When it comes to water, things still remain complicated. The 2011 Framework Agreement on Cooperation for Development potentially provides the basis for a more equitable approach, but India’s own river-linking project (that formed part of the BJP’s election manifesto) may create serious obstacles to the challenge of concluding a viable water sharing treaty. However, India has accepted a UN Convention on the Law of the Sea decision that ruled in Bangladesh’s favour in relation to disputed maritime boundaries between the two countries.
While the new Indian government lacks the established relationship with the Bangladesh government that Congress had enjoyed, Modi has a strong incentive to maintain stable relations with Dhaka around the themes of economic cooperation and joint interests in ensuring the containment of Islamist militant groups. It remains too early to say for sure how far new elements in this complex relationship may develop, but it is safe to say that improved relations offer potential benefits to both countries.
About the Author
David Lewis is a Professor of Social Policy and Development at The London School of Economics.

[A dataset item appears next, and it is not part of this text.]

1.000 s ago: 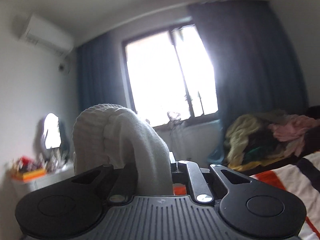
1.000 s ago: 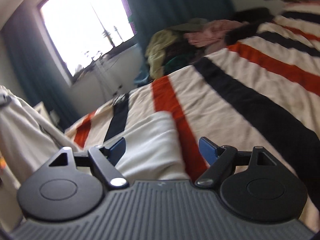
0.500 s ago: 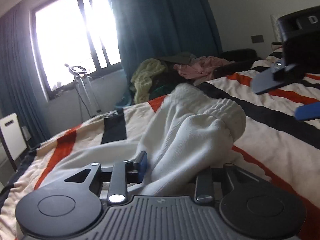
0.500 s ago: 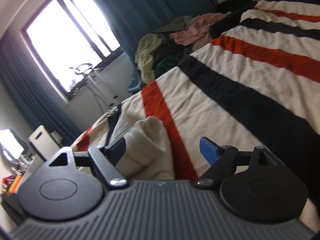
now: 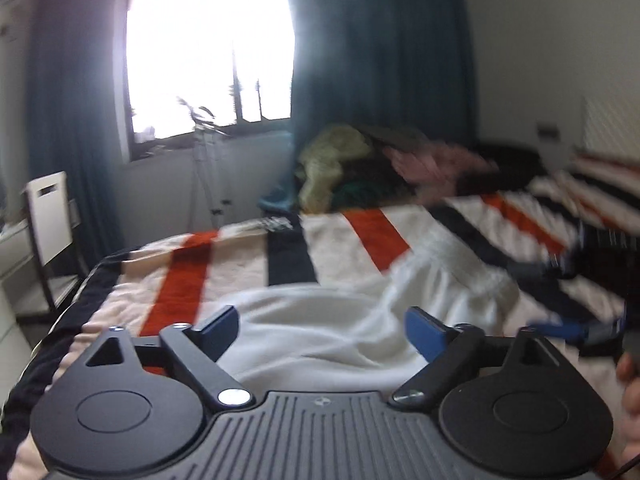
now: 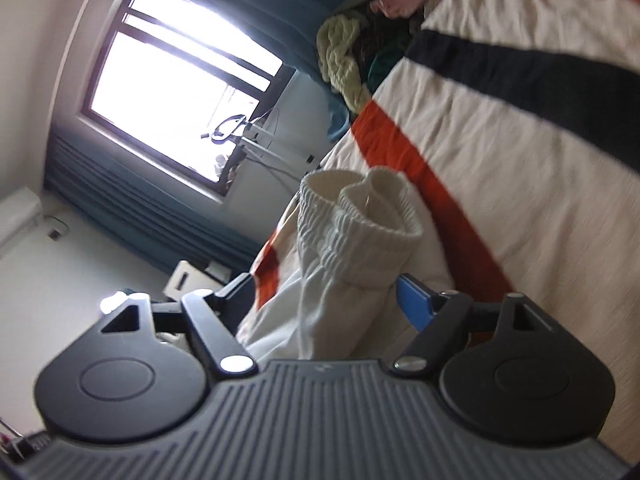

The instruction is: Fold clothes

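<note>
— While the striped bedspread (image 5: 352, 248) fills most of both views, what lies on it?
— A white garment (image 5: 352, 320), bunched, its ribbed cuff (image 6: 384, 216) rolled over.
— And the left gripper (image 5: 322, 326)?
— Jaws opening wide above the cloth, gripping nothing.
— The right gripper (image 6: 324, 294)?
— Closing a little, cloth between its jaws; whether the pads press it, I can't tell.
— Anything unclear?
— The clothes pile (image 5: 360, 164) by the curtain (image 5: 380, 48) is blurred; the window (image 5: 208, 48) is glare.
</note>
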Tool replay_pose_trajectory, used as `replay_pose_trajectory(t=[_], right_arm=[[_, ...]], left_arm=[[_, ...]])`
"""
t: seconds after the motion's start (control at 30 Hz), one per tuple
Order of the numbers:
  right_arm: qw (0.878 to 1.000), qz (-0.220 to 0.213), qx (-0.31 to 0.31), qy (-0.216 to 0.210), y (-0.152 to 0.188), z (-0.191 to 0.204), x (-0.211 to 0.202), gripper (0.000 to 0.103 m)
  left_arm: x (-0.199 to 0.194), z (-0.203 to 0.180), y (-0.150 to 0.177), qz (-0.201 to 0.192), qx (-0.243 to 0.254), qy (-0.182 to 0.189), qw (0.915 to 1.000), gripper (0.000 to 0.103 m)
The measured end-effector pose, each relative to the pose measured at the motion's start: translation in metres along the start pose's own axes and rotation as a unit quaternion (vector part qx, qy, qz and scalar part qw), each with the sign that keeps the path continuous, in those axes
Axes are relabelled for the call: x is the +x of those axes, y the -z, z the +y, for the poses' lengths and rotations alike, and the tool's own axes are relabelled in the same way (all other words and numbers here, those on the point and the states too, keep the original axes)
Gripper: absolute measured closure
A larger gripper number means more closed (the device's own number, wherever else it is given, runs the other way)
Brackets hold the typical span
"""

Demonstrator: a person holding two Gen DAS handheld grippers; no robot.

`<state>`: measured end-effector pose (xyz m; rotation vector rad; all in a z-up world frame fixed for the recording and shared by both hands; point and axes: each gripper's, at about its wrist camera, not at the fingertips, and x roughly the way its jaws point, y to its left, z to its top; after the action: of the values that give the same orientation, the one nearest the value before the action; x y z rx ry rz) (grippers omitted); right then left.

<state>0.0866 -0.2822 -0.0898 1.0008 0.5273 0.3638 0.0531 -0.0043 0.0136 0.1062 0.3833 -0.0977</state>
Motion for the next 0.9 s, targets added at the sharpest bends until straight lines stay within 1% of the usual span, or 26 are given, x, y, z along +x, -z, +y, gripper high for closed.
replay_pose_trajectory(t=[0.07,0.1,0.17,0.2,0.23,0.27,0.33,0.4,0.47,0.5,0.53,0.6,0.67,0.7,0.73,0.8,0.9], right_arm=[[1.0,0.007,0.01,-0.006,0.001,-0.003,0.002,0.024],[1.0,0.012,0.016,-0.008,0.002,-0.005,0.004,0.024],[0.999,0.023,0.025,-0.001,0.004,-0.009,0.01,0.024],[0.999,0.025,0.02,0.008,0.003,-0.009,0.015,0.026],[0.999,0.027,0.014,0.018,0.002,-0.01,0.02,0.036],[0.999,0.028,0.008,0.028,0.001,-0.01,0.025,0.04],[0.999,0.027,-0.003,0.038,-0.002,-0.009,0.034,0.041],[0.999,0.03,-0.01,0.043,-0.004,-0.009,0.042,0.041],[0.998,0.024,-0.031,0.045,-0.003,-0.004,0.048,0.04],[0.997,0.022,-0.052,0.053,-0.001,0.001,0.052,0.04],[0.996,0.019,-0.068,0.061,0.0,0.005,0.055,0.041],[0.992,0.015,-0.096,0.075,0.001,0.011,0.061,0.04],[0.992,0.006,-0.096,0.077,0.001,0.008,0.065,0.041],[0.992,0.001,-0.095,0.079,0.001,0.006,0.066,0.048],[0.991,-0.006,-0.104,0.085,0.002,0.006,0.067,0.059],[0.988,-0.015,-0.124,0.094,0.004,0.008,0.066,0.064],[0.983,-0.041,-0.157,0.083,0.004,0.019,0.059,0.069]], left_arm=[[-0.004,0.014,-0.002,0.004,-0.04,-0.006,0.9992,0.007],[-0.003,0.019,-0.002,0.009,-0.055,-0.002,0.9984,0.007],[0.001,0.027,-0.001,0.013,-0.064,-0.007,0.9979,0.007],[0.004,0.031,0.0,0.014,-0.063,-0.015,0.9978,0.007],[0.006,0.035,0.003,0.016,-0.07,-0.022,0.9972,0.007],[0.009,0.039,0.006,0.018,-0.076,-0.03,0.9965,0.007],[0.017,0.049,0.012,0.034,-0.101,-0.036,0.9936,0.007],[0.023,0.06,0.018,0.053,-0.136,-0.038,0.9886,0.007],[0.028,0.071,0.023,0.069,-0.178,-0.042,0.9808,0.008],[0.029,0.076,0.023,0.075,-0.194,-0.044,0.9771,0.008],[0.031,0.08,0.024,0.076,-0.202,-0.045,0.9753,0.008],[0.03,0.085,0.022,0.074,-0.204,-0.052,0.9749,0.008],[0.03,0.088,0.022,0.075,-0.204,-0.057,0.9744,0.008],[0.031,0.09,0.022,0.079,-0.208,-0.055,0.9735,0.008],[0.032,0.092,0.023,0.082,-0.212,-0.055,0.9722,0.008],[0.034,0.095,0.025,0.091,-0.221,-0.056,0.9695,0.008],[0.036,0.097,0.028,0.095,-0.23,-0.058,0.9668,0.008]])
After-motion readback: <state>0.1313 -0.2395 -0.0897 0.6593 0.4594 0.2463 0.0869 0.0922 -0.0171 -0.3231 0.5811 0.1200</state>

David is a regular contributor to the India at LSE blog. View more of his posts here.
The problems caused by the West Bengal government have been highlighted in terms of the water issue but it’s their behaviour regarding security which is most worrying in the region. It was only today that a terrorist plan was discovered which would overthrow Sheikh Hasina. It was the NIA who found this, they are only in WB because bombs were discovered at the house of a Trinamool politician last week.
These developments are hugely worrying for the national security of India and Bangladesh and unless President’s rule is implemented in WB, there is not much Modi and Hasina can do to improve the situation.
Quick note for clarification: the enclaves you mention are not in fact the products of Partition. Their borders were internationalized in 1949 when the leader of Cooch Behar chose to join India, instead of the newly-created Pakistan. The ‘Radcliffe Line’ drawn by the British does not include the borders around the India-Bangladesh enclaves, which were in existence for hundreds of years by the time India gained its independence in ’47.
Thanks both to Kartikey and Glen for your comments – much appreciated!